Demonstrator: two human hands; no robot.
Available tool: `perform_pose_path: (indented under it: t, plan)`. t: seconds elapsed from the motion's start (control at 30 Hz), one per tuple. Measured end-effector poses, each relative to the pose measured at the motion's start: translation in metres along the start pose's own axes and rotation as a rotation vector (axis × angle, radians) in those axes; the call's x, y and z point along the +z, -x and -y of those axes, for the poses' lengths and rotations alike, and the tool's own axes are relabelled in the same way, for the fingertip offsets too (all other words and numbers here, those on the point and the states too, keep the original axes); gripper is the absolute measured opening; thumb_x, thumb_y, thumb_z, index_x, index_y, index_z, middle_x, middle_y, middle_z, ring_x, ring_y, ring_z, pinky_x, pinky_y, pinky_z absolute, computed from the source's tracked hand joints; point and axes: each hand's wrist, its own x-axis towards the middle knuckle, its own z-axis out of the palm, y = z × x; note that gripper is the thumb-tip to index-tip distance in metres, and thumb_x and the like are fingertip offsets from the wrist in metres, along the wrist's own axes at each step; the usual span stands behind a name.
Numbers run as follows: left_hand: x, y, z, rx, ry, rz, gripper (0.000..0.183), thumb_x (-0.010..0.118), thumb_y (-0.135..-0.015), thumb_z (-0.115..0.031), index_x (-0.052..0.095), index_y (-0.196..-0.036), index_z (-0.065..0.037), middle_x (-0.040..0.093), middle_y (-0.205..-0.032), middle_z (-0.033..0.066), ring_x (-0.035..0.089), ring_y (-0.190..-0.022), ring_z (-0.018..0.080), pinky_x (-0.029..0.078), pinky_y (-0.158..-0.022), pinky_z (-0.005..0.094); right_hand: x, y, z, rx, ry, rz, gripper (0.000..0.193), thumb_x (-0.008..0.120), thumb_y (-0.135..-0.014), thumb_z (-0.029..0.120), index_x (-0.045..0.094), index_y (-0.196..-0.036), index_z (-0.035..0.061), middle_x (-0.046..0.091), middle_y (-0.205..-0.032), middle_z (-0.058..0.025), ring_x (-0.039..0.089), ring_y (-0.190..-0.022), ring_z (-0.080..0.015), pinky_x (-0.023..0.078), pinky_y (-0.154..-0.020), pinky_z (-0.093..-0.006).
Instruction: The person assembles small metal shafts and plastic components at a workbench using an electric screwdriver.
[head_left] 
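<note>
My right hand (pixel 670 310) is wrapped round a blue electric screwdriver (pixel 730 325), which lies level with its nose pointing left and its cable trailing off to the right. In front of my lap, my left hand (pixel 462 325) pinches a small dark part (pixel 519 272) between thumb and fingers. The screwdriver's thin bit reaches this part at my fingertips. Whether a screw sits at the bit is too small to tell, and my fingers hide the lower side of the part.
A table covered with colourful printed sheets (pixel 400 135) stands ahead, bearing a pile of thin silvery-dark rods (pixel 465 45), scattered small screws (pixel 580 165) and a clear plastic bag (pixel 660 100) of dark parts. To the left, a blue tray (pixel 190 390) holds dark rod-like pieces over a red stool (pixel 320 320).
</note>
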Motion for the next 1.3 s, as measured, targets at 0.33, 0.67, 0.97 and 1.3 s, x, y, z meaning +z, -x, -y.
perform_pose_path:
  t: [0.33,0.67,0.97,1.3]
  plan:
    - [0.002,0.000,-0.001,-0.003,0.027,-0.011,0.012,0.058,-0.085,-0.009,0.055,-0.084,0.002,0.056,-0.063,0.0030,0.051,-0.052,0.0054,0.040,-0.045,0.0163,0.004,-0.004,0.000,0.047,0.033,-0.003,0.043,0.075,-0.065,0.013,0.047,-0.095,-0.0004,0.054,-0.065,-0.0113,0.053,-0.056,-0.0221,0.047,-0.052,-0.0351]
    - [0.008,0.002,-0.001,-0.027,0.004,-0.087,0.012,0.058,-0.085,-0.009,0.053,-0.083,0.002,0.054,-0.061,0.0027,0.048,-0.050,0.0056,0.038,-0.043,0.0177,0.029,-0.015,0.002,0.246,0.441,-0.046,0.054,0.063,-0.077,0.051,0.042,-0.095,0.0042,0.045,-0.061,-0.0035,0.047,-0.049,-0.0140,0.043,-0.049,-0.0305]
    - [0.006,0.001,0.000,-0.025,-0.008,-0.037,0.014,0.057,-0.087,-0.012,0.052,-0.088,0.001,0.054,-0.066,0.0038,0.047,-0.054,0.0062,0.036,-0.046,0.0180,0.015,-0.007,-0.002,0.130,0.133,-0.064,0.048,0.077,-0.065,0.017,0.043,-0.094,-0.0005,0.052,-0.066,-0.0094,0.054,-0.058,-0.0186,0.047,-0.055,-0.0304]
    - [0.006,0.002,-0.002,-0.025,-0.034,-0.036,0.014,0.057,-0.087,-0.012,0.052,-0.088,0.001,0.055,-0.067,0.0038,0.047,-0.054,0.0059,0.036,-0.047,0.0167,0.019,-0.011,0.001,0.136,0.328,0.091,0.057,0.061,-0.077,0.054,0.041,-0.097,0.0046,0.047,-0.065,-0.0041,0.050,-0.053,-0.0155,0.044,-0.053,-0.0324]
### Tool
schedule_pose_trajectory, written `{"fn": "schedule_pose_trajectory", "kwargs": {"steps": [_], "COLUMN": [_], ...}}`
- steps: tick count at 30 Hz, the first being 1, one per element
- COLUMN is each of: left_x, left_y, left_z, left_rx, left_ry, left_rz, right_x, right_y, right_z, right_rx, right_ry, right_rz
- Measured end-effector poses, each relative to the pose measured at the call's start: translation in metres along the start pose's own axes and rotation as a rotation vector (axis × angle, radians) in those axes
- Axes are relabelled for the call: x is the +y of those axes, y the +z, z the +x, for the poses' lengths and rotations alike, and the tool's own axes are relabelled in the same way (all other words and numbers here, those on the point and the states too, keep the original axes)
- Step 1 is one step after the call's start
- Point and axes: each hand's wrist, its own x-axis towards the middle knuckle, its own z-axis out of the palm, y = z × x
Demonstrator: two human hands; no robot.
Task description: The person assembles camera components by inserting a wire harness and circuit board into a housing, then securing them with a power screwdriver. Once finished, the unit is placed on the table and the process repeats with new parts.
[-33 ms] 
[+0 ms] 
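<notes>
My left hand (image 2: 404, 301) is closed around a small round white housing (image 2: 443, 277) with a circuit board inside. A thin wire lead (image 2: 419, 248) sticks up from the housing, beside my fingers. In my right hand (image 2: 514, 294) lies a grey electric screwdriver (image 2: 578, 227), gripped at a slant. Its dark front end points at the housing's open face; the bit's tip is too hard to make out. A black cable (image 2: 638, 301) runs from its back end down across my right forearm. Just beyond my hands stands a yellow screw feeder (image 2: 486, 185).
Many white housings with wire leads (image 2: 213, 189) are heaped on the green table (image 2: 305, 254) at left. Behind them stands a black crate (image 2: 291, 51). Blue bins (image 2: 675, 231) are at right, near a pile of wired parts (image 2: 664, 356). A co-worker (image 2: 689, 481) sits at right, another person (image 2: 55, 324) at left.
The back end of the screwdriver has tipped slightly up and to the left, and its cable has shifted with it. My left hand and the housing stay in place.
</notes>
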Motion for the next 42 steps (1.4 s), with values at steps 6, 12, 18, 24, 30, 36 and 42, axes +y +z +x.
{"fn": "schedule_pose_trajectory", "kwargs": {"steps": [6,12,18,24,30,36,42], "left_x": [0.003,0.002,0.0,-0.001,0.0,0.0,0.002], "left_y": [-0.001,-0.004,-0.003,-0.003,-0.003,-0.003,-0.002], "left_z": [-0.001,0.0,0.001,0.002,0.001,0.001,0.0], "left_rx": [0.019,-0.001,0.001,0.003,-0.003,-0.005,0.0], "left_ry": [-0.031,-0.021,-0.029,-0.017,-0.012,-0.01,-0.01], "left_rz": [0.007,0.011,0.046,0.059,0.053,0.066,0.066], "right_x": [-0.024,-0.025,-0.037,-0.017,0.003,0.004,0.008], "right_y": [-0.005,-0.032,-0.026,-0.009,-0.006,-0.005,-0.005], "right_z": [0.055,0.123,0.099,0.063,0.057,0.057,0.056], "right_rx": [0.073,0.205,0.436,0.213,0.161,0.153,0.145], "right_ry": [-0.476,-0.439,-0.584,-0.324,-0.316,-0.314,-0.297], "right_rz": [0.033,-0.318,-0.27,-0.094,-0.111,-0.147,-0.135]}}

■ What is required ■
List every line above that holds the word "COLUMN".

■ Result below ■
schedule_pose_trajectory, written `{"fn": "schedule_pose_trajectory", "kwargs": {"steps": [_], "COLUMN": [_], ...}}`
- COLUMN is each of: left_x, left_y, left_z, left_rx, left_ry, left_rz, right_x, right_y, right_z, right_rx, right_ry, right_rz

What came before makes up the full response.